▸ **Task objective**
Only one span of the listing below should come back. It runs from the line with "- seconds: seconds" through the line with "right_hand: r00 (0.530", and each of its lines must be reproduced exactly.

▸ **Records for this exercise**

Segment Open

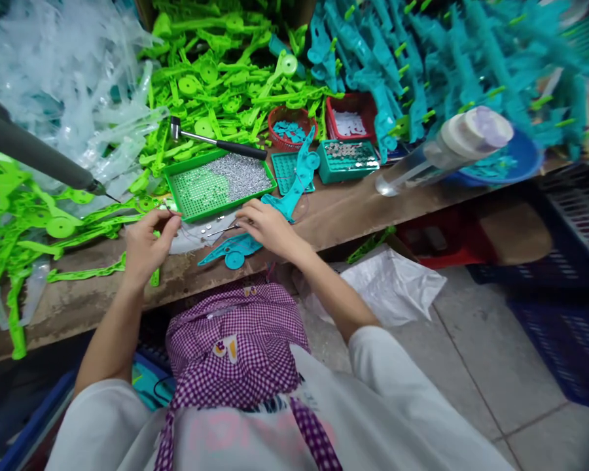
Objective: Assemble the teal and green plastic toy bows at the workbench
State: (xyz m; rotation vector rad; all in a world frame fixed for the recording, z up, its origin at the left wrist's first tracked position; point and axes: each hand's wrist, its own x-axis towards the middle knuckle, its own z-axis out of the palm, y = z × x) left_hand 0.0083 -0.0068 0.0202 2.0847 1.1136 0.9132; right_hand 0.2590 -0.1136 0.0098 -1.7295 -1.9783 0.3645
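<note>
My left hand (150, 242) is closed in a pinch on a thin dark wire at the bench's front edge. Slim metal tweezers (222, 231) stick out from the fingers of my right hand (267, 226), their tips pointing left toward the wire. Below those fingers lies a turquoise plastic part (235, 252) with a round disc. Another turquoise part (302, 173) rests behind the right hand, partly covered by it. A few small silver discs (207, 229) sit on a pale sheet (186, 241) between my hands.
A green tray (216, 186) of small metal pieces stands behind my hands, a hammer (220, 140) across its back. Lime-green parts (216, 78) and turquoise parts (451, 65) are heaped behind. A screwdriver-like tool (44, 150) hangs at left. A clear bottle (446, 147) stands right.
</note>
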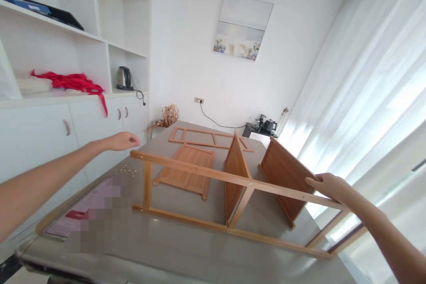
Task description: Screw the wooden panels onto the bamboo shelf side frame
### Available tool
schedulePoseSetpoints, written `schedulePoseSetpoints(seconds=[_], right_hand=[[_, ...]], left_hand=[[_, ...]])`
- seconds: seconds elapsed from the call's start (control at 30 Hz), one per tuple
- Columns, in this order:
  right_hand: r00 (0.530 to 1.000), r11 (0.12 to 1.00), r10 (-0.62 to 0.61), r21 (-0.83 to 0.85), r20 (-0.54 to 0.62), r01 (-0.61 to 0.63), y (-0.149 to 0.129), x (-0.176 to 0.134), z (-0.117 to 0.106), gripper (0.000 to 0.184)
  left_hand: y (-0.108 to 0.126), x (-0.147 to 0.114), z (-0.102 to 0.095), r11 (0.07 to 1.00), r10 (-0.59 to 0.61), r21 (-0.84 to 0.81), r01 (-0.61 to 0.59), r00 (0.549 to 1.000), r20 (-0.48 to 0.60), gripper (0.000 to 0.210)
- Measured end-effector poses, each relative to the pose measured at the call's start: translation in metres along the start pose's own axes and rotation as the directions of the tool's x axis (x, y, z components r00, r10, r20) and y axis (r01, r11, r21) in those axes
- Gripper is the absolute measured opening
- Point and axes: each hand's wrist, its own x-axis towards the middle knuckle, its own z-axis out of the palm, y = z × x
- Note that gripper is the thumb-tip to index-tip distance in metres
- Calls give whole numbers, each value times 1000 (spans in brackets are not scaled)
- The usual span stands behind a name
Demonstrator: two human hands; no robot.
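My right hand point(333, 187) grips the upper corner of a brown wooden shelf board point(289, 176), which stands on edge at the right of the frame. Under that wrist runs the top rail of a ladder-like wooden side frame point(206, 171) lying on its long side. A second shelf board point(235, 177) stands upright against the frame's middle crosspiece. Left of the frame's end, my left hand point(124, 141) is in the air with its fingers drawn together; what they hold, if anything, is too small to make out. Below it lie several small brass-coloured screws point(127, 170).
On the grey table point(186, 244) lie a slatted shelf board point(189, 166) and another wooden side frame point(199, 137). A printed sheet point(83, 206), partly blurred, is at the left edge. White cabinets point(89, 128) flank the left; a curtain point(353, 97) hangs right.
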Motion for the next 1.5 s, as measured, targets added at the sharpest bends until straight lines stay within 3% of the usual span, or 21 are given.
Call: schedulePoseSetpoints(seconds=[0.1,0.23,0.33,0.4,0.53,0.63,0.73,0.83,0.87,0.93,1.0,1.1,1.2,1.3,1.33,1.4,1.5], right_hand=[[1000,1000,-13,-20,-6,13,-6,-8,-4,38],[1000,999,-14,-50,-8,13,-16,-22,-11,36],[1000,998,-11,-58,3,11,-22,-30,-15,32],[1000,999,-6,-53,14,6,-25,-34,-18,34],[998,999,-4,-49,59,7,-24,-39,-27,36],[995,998,-7,-66,97,13,-22,-41,-36,37],[990,995,-13,-96,139,27,-19,-42,-44,36],[984,990,-25,-130,176,48,-15,-44,-50,35],[982,989,-29,-140,185,56,-13,-45,-52,35],[980,985,-34,-160,196,66,-9,-48,-56,34],[980,981,-29,-182,197,66,-2,-52,-58,33],[982,977,-28,-204,185,67,9,-55,-59,33],[983,974,-57,-207,172,93,20,-55,-58,33],[981,969,-105,-205,163,138,27,-53,-58,34],[980,967,-121,-206,160,153,28,-52,-58,35],[976,963,-146,-202,160,177,30,-51,-60,38],[968,963,-177,-174,177,208,32,-55,-65,35]], left_hand=[[35,23,-29,992,43,-117,-36,997,59,41],[116,45,-61,942,191,-275,-191,981,-29,48],[197,27,-66,866,372,-326,-378,924,-83,55],[252,1,-59,827,503,-280,-488,864,-18,57],[344,-52,-27,729,666,-343,-592,730,154,50],[389,-82,11,658,730,-526,-539,630,267,43],[411,-115,59,551,801,-722,-418,507,318,33],[417,-154,123,472,837,-864,-178,397,376,32],[418,-165,147,453,840,-887,-96,379,388,34],[420,-183,198,428,828,-902,62,373,419,36],[425,-194,244,391,798,-902,182,422,431,42],[442,-201,282,368,772,-894,256,451,447,48],[462,-202,276,460,807,-885,65,386,448,36],[482,-194,250,466,874,-801,-376,333,352,20],[487,-189,243,437,891,-732,-522,364,272,19],[496,-175,236,430,888,-573,-698,441,130,25],[504,-152,239,505,837,-473,-721,544,65,27]])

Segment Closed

▸ **Task solution**
- seconds: seconds elapsed from the call's start (control at 30 Hz), one per tuple
- Columns, in this order:
  right_hand: r00 (0.530 to 1.000), r11 (0.12 to 1.00), r10 (-0.62 to 0.61), r21 (-0.83 to 0.85), r20 (-0.54 to 0.62), r01 (-0.61 to 0.63), y (-0.149 to 0.129), x (-0.176 to 0.134), z (-0.117 to 0.106), gripper (0.000 to 0.184)

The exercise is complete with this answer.